* **Prompt**: If a line in the data below includes the string "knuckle", please return a copy of it.
+++
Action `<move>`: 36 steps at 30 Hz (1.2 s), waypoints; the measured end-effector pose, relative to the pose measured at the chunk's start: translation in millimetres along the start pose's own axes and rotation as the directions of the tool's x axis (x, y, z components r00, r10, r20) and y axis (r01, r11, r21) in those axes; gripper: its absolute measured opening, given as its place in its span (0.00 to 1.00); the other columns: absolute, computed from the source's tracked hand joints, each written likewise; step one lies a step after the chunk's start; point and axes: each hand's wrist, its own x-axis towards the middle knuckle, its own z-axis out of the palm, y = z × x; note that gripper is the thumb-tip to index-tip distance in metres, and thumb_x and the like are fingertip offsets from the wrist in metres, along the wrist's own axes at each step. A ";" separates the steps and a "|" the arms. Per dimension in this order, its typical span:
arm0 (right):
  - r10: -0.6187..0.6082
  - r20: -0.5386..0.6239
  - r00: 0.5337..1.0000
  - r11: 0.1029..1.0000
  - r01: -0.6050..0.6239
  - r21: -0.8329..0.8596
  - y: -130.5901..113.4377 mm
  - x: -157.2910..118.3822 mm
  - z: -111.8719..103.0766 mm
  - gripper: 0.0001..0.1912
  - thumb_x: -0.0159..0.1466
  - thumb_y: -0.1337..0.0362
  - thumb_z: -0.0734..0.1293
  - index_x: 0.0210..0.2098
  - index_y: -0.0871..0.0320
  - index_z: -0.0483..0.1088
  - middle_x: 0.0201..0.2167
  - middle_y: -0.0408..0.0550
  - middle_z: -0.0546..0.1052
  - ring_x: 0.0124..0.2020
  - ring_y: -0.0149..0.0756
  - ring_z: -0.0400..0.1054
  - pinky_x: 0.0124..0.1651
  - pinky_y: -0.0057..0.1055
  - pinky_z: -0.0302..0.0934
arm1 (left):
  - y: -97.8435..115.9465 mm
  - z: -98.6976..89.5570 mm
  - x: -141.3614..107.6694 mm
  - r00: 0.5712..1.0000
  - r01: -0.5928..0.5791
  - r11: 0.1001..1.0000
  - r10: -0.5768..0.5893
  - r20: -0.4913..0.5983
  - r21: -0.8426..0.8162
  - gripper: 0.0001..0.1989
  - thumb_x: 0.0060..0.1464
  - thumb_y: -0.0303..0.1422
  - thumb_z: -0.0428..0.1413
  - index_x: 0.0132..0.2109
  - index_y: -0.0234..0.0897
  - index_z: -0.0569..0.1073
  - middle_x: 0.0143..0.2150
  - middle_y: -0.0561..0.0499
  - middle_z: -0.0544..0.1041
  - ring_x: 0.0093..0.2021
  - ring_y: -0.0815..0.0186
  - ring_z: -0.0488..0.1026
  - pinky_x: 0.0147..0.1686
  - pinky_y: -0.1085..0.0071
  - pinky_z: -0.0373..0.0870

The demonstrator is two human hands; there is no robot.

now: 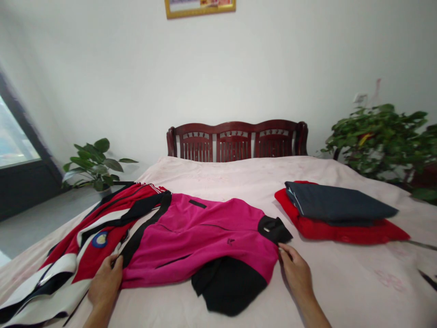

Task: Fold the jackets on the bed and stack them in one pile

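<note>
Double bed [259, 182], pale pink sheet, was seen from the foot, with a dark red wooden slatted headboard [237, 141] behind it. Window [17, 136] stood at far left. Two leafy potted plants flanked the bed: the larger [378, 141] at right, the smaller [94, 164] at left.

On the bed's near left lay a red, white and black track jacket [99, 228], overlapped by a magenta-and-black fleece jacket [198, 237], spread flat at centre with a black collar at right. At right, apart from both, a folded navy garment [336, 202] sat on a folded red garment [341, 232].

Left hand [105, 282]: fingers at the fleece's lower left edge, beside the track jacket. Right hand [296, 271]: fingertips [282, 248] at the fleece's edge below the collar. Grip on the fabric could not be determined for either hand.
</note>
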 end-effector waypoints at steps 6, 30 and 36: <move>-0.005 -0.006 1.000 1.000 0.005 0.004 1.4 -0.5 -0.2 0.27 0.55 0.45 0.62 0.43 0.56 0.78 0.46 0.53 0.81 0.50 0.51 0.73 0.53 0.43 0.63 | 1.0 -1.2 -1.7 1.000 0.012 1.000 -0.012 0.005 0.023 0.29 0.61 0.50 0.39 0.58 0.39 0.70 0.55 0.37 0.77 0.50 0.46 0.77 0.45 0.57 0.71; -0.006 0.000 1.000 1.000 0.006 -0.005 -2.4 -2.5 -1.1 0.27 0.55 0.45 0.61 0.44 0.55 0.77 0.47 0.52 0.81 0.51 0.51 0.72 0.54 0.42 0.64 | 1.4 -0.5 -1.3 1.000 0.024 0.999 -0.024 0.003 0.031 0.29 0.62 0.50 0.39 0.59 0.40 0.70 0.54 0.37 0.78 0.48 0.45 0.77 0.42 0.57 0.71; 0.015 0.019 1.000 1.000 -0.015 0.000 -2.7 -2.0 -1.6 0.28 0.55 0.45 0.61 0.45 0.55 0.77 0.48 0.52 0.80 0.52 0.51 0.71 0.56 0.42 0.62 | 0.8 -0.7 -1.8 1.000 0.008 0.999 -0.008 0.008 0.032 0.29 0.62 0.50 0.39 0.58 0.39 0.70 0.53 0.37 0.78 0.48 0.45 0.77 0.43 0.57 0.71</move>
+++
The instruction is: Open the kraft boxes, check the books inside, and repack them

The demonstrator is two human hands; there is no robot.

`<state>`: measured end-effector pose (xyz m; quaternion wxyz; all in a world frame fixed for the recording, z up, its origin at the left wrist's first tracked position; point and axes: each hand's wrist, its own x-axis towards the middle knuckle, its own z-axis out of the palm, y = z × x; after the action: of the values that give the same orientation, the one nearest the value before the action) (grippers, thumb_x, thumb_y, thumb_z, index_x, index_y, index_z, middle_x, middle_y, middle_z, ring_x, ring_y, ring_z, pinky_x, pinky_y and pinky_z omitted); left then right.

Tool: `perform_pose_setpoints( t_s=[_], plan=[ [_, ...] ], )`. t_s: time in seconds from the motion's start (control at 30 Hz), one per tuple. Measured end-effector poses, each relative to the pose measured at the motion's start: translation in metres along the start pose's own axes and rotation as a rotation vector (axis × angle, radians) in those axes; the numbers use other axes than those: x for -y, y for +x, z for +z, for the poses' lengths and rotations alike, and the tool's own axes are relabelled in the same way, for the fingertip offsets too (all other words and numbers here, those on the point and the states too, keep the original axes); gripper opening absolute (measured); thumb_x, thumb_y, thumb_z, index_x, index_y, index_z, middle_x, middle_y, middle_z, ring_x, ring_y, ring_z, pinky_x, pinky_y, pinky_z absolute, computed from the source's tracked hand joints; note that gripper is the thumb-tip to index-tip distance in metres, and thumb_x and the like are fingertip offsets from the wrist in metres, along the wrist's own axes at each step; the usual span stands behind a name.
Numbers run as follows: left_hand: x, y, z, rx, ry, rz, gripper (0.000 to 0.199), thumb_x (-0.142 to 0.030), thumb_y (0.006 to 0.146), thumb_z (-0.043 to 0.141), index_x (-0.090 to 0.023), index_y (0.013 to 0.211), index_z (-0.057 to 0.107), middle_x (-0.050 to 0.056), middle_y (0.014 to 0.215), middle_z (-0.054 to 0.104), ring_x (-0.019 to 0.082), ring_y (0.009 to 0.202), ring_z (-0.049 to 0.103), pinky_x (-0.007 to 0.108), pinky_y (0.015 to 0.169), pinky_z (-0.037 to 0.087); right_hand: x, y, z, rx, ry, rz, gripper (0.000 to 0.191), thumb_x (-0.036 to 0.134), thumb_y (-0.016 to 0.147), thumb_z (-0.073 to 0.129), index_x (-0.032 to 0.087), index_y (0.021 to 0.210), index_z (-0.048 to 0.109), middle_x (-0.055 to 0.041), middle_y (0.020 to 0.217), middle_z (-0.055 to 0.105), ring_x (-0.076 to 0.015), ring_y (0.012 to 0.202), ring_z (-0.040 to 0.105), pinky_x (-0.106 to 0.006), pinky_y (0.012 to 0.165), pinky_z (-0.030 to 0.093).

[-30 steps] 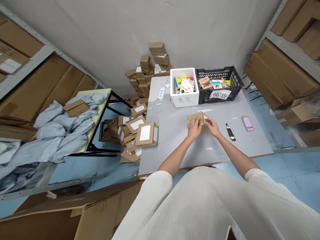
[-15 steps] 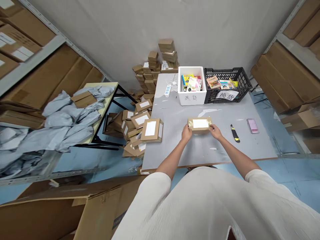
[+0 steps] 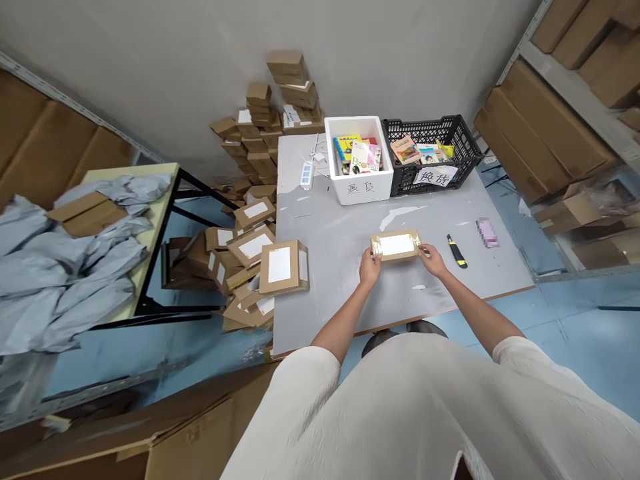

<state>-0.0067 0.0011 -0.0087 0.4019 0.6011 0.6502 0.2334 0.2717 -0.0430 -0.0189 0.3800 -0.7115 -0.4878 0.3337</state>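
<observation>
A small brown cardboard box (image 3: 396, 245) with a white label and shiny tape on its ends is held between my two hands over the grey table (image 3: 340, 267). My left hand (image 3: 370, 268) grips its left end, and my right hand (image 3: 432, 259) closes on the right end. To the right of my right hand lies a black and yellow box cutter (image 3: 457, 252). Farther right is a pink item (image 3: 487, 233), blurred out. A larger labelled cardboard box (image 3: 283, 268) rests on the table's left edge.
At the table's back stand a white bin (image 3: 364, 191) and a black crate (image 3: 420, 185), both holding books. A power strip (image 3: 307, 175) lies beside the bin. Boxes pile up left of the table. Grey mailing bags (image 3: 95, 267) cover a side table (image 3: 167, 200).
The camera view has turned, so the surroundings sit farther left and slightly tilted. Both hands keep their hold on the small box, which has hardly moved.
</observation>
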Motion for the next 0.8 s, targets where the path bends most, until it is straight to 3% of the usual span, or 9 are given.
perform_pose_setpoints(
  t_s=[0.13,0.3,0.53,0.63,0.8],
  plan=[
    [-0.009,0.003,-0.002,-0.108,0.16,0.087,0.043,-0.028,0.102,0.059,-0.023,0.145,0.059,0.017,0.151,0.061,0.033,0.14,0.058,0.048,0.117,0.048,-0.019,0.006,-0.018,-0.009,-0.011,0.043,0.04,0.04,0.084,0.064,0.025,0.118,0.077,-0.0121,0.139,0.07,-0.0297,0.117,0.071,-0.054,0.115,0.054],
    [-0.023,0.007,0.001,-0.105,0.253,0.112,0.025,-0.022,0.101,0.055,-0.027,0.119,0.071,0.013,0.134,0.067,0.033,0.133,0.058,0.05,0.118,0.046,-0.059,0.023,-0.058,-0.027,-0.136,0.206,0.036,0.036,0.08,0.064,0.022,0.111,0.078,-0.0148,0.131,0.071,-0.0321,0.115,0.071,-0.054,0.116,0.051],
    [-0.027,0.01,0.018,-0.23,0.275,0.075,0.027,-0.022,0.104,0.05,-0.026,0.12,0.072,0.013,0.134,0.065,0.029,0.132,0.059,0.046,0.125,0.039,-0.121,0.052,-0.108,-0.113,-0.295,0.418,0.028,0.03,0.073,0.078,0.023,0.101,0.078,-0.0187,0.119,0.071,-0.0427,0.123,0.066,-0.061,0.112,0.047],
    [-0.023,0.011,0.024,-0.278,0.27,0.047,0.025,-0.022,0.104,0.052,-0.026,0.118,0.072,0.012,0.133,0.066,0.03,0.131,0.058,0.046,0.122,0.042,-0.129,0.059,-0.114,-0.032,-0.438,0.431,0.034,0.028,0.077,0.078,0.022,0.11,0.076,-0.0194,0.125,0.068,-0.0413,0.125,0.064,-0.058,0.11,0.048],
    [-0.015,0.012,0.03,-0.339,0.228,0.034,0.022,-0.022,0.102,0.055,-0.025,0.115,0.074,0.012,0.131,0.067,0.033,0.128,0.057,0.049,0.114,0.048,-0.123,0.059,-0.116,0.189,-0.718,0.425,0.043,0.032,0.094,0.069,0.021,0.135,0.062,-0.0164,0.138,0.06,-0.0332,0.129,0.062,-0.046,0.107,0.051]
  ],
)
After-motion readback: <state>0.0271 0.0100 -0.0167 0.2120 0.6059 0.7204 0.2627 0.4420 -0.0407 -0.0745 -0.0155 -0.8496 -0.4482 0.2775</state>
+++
* **Your response**:
Action `<move>`: 36 steps at 30 Hz (1.2 s), waypoints; the measured end-effector pose, relative to the pose measured at the chunk's start: translation in millimetres along the start pose's own axes and rotation as the directions of the tool's x axis (x, y, z components r00, r10, r20) and y axis (r01, r11, r21) in those axes; gripper: its absolute measured opening, given as its place in its span (0.00 to 1.00); the other columns: absolute, computed from the source's tracked hand joints, each written likewise; step one lies a step after the chunk's start; point and axes: each hand's wrist, its own x-axis towards the middle knuckle, its own z-axis out of the palm, y = z × x; note that gripper is the thumb-tip to index-tip distance in metres, and thumb_x and the like are fingertip offsets from the wrist in metres, along the wrist's own axes at each step. A ";" separates the steps and a "|" the arms. Per dimension in this order, its typical span:
`<state>`: measured end-effector pose (xyz m; quaternion wxyz; all in a world frame fixed for the recording, z up, its origin at the left wrist's first tracked position; point and axes: each hand's wrist, its own x-axis towards the middle knuckle, its own z-axis out of the palm, y = z × x; after the action: of the values that give the same orientation, the one nearest the value before the action) (grippers, thumb_x, thumb_y, thumb_z, index_x, index_y, index_z, middle_x, middle_y, middle_z, ring_x, ring_y, ring_z, pinky_x, pinky_y and pinky_z omitted); left then right.

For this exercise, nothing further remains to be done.